Don't know what happened before with your tort, but sorry for whatever it was.


----------



## eric joranson (Jun 18, 2017)

Nikachu0315 said:


> Hello to my fellow keepers, I haven't posted on this site for a while, but I'm crossing my fingers and hoping people are still as helpful when I first joined. I haven't kept tortoises for a while ever since a tragedy that occurred with a Hermanns tortoise that was entirely my fault. I've been going through some mind problems and havent really focused on reptiles. Thought progress is minimal, I believe I can welcome a new tortoise to the family and am wondering whether there is any tortoise that would be a good fit for me to keep outdoors? I live in Tennessee now and understand I would need to build a winter enclosure during the colder months, but I believe it's worth the trouble. Thankfully Tennessee's draconian laws of keeping tortoises have dropped and would love to get a tortoise. Any suggestions? Thanks


nothing like a tortoise to help "mind problems"...gets you and your tortoise into a routine; which is beneficial for both. You will find this forum still has the great people to help you with any questions about care; enclosures; diet; and health of what ever species you choose. Do your research first. Do you want a species that hibernates; a small or a giant; hatchling or older? Good luck; and enjoy the journey.


----------



## kerrynn (Jun 19, 2017)

Hi I live in East Tennessee. I just got a red foot.

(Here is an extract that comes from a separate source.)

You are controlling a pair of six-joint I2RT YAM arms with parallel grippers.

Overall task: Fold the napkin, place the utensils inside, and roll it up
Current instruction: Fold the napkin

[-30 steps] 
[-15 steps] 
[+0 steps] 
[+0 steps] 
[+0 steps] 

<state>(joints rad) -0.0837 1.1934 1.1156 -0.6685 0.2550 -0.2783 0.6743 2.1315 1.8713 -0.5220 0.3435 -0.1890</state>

Hope you find one you love!


----------



## tglazie (Jun 19, 2017)

My aunt lives in Tennessee, and though I've not yet successfully convinced her to get a tortoise, my argument always goes for redfoots. Redfoots are great tortoises. They're easy going, personable, eat pretty much anything you can grow or get at the supermarket, and they get pretty good size without getting too big (well, some of them, anyway). Plus Tennessee can be a rainy place in the spring and summer, and this species thrives in that sort of environment. You will have to have winter quarters, of course, but I always have winter quarters ready for any tortoise under my care. You just never know if you're going to need it. About fifteen years ago, my oldest tortoise Graecus came down with a respiratory illness in the fall, just before the leadup to brumation. I couldn't put him under, obviously, but thankfully I had an indoor enclosure ready for him. Here in Texas, calling the weather temperamental is like blending a salsa without jalapenos, you know, putting it mildly.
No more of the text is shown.